En 2013, la República Dominicana alcanzó una de sus mayores conquistas ciudadanas, al asegurar el 4% del PIB para la educación preuniversitaria. Fue un triunfo de la movilización social y una señal de madurez democrática. Sin embargo, más de una década después, el impacto de esa inversión dista de haber cumplido su promesa.
Desde entonces, el país ha destinado más de 48 mil millones de dólares al sistema educativo público, con resultados que siguen siendo alarmantes. Solo el 17% de los niños de tercer grado comprende lo que lee; menos del 1% de los estudiantes de sexto grado domina las matemáticas básicas; y apenas un 8% de los jóvenes de 15 años alcanza el nivel mínimo en matemáticas, según las evaluaciones PISA.
El problema ya no es la falta de recursos, sino la ausencia de una gestión efectiva, de una visión pedagógica moderna y de un liderazgo institucional comprometido con el aprendizaje, que esté consciente de las brechas que hay que cerrar.
Se han construido aulas y contratado docentes, ampliando el acceso escolar. Pero mientras los estudiantes asisten sin aprender, los docentes enseñan sin resultados y el Estado invierte sin transformar, el país se rezaga en una era donde el conocimiento, la tecnología y la inteligencia artificial redefinen la competitividad.
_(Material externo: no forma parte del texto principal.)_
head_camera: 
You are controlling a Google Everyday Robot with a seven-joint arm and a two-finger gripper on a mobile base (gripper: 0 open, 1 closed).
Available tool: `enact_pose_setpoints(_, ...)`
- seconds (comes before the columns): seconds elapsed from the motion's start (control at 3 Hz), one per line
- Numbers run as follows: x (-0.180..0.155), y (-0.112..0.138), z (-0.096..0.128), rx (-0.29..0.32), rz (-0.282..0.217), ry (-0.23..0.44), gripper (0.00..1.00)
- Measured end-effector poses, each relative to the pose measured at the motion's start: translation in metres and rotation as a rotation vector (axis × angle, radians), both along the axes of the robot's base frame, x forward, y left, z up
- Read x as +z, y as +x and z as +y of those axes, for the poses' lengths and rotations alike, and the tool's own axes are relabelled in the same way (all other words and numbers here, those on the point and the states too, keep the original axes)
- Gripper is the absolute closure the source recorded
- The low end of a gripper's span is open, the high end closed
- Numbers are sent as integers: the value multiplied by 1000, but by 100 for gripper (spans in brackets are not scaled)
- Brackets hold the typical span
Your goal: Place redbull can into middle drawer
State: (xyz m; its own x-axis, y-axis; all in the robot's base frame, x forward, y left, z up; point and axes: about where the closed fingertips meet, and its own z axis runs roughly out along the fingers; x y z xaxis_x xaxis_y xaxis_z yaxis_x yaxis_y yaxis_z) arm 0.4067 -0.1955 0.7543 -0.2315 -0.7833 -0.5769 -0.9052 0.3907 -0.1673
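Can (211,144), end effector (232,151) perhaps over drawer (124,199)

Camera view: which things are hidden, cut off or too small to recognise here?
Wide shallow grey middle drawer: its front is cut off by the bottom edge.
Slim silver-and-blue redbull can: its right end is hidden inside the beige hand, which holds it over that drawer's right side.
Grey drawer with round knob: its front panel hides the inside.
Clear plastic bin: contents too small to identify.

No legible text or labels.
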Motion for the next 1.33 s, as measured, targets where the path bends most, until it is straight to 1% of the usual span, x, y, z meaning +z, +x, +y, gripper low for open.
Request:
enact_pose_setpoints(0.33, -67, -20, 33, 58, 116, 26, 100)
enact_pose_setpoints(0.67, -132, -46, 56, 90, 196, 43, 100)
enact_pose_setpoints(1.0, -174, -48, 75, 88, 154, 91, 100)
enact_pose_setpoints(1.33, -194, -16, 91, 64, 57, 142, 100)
La educación dominicana no puede seguir operando en piloto automático. Para traducir la inversión en aprendizaje, necesitamos una reforma estructural guiada por cinco ejes fundamentales:
Primero, garantizar el calendario y horario escolar, que no es más que el derecho a la educación empieza por asegurar que las clases se impartan. Las interrupciones frecuentes del año escolar son una forma sutil —y trágica— de abandono institucional.
Segundo, aplicar evaluaciones integrales con consecuencias reales. No se trata de señalar culpables, sino de crear una cultura de mejora continua. Escuelas, docentes, directores y estudiantes deben ser evaluados bajo criterios claros, justos y públicos. Sin datos, no hay diagnóstico; sin diagnóstico, no hay mejora.
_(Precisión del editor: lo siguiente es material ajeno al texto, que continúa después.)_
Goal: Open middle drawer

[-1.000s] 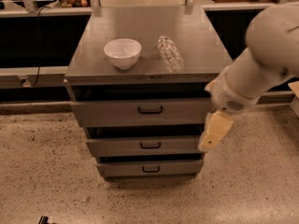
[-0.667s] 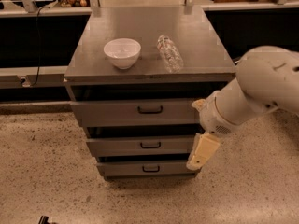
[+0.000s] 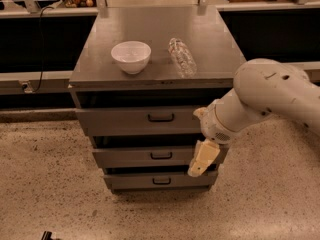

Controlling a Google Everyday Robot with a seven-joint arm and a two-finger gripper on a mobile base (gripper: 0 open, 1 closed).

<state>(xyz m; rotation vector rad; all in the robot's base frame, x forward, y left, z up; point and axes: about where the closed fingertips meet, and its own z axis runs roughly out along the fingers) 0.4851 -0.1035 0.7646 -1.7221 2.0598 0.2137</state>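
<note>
In front of a grey cabinet (image 3: 220,44), the robot's gripper (image 3: 202,159) hangs over the right end of the middle drawer (image 3: 130,157), which is not yet pulled out. The approach is under way; next the gripper must slide left to the black handle (image 3: 161,155) and catch it. Whether the gripper is open or closed cannot be told. It is lower and further left than a second ago.
</note>
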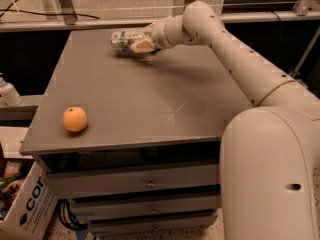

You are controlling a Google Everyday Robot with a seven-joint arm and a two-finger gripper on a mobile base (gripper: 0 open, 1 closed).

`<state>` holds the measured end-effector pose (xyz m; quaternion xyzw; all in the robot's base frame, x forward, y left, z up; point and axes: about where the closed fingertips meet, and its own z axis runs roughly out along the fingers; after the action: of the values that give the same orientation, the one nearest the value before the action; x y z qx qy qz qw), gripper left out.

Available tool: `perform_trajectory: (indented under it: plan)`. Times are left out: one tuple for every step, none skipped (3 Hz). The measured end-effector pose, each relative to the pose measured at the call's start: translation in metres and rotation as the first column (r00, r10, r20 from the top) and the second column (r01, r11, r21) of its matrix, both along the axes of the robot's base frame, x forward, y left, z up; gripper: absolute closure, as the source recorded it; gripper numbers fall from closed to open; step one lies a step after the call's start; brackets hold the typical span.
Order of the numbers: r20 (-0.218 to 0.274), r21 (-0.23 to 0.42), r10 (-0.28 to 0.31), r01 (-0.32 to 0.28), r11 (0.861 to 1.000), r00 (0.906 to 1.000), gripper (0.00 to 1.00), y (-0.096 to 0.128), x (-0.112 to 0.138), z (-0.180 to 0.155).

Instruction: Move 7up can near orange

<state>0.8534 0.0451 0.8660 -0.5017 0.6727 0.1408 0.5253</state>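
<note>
The 7up can [121, 38], silver-white with green marks, lies on its side at the far middle of the grey table [150, 99]. My gripper [136, 42] reaches in from the right and is shut on the can, with a beige finger [141, 46] across its near side. The can seems to hang just above the tabletop, with a shadow under it. The orange [75, 119] sits near the table's front left corner, far from the can and the gripper.
My white arm [240, 64] crosses the table's right side, and its bulky base [270, 174] stands at the front right. A cardboard box [25, 204] is on the floor at the left. A white bottle [7, 91] stands left of the table. Drawers [150, 184] are below the top.
</note>
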Motion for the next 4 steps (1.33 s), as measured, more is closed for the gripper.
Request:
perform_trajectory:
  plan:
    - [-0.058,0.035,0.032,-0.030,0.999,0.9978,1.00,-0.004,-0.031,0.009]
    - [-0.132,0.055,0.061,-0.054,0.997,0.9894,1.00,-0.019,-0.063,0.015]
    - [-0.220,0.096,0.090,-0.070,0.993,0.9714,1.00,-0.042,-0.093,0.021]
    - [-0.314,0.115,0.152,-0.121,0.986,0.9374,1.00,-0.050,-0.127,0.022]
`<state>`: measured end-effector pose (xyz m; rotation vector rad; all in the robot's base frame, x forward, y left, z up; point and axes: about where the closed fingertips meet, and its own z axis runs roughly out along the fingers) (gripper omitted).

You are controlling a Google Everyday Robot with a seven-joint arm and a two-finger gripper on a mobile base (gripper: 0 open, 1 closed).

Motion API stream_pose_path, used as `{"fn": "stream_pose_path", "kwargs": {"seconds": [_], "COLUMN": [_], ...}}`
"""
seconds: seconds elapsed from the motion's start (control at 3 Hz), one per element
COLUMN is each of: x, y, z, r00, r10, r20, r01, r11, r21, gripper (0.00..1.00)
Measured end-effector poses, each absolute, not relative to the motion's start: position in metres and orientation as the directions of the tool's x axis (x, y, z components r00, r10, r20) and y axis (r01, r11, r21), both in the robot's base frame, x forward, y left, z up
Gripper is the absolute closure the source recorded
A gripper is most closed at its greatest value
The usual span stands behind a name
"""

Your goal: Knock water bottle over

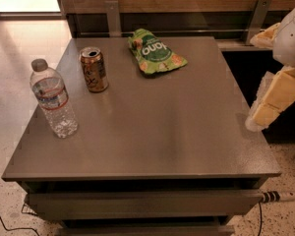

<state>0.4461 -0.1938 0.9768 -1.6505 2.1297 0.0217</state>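
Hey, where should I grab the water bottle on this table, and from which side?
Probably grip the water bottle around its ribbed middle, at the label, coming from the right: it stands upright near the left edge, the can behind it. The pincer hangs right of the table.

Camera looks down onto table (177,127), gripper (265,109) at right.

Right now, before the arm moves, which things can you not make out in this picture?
- Tool: camera view, at the right edge beside the table, far from the water bottle; the frame edge cuts off part of it.
- Water bottle: the label text is too small to read.
- Can: its far side faces away.
- Cable: the table front hides where it leads.
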Motion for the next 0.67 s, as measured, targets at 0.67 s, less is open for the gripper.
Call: {"fn": "stream_pose_path", "kwargs": {"seconds": [0.67], "x": [0.453], "y": [-0.130], "z": [0.959], "r00": [-0.183], "r10": [-0.728], "r20": [-0.661], "r01": [-0.945], "r11": [0.315], "r21": [-0.085], "gripper": [0.00]}}
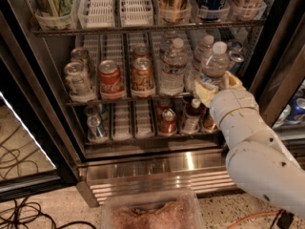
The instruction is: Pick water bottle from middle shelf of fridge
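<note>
The fridge (157, 173) stands open, a ribbed steel grille at its base. My gripper (217, 84) is at the right end of the middle shelf (119, 99), shut on a clear ribbed water bottle (214, 63) with a white cap. The bottle stands upright between the pale fingers (204, 91), its base hidden by them, in front of the shelf's right lane. Another water bottle (173, 67) stands in the lane to its left, and a third (202, 47) sits farther back.
The middle shelf also holds a red cola can (109, 78), a brown can (142, 75) and silver cans (77, 79). The bottom shelf holds cans and a brown-liquid bottle (191, 116). The dark door frame (279, 61) is close on the right. A pink-filled bin (152, 211) sits on the floor below.
</note>
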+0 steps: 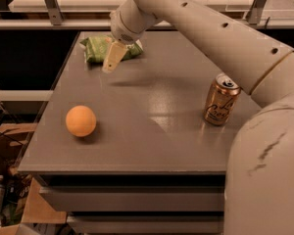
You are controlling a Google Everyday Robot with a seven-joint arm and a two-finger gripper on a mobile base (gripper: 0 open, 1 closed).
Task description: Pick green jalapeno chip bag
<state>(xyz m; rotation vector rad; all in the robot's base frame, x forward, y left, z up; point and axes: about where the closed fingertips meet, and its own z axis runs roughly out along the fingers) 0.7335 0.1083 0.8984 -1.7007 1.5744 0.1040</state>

Tercero, invertir en una carrera docente basada en mérito, donde el acceso, la permanencia y la promoción en la carrera magisterial respondan al desempeño y al compromiso, no a vínculos gremiales ni intereses políticos.
Cuarto, impulsar la autonomía con rendición de cuentas, para que cada escuela adopte estrategias con un margen acorde a su realidad, sin que esa libertad ignore la obligación de mejorar año tras año. Autonomía sin responsabilidad es negligencia disfrazada.
Y quinto, una gestión pública orientada a resultados. El Ministerio de Educación no puede limitarse a administrar recursos. Debe ejercer su rol rector para planificar, acompañar, supervisar y exigir resultados medibles. Gobernar la educación exige liderazgo técnico y visión de largo plazo.
Transformar no significa gastar más, sino gastar con inteligencia. Y eso exige sacar la educación del cortoplacismo político y de los conflictos gremiales que muchas veces la paralizan. El 4% fue un punto de partida, no una meta.
Hoy necesitamos dar el salto que aún no se ha dado para la transformación educativa. Ese salto no lo dará un decreto ni una rueda de prensa. Solo será posible si como sociedad dejamos atrás la tolerancia al fracaso educativo y asumimos, de forma colectiva, que una educación que gasta miles de millones pero produce pobreza y estancamiento es, sencillamente, inaceptable.
Sin una educación de calidad, no hay desarrollo sostenible ni futuro digno. Y sin transformación, el 4% seguirá siendo una promesa incumplida.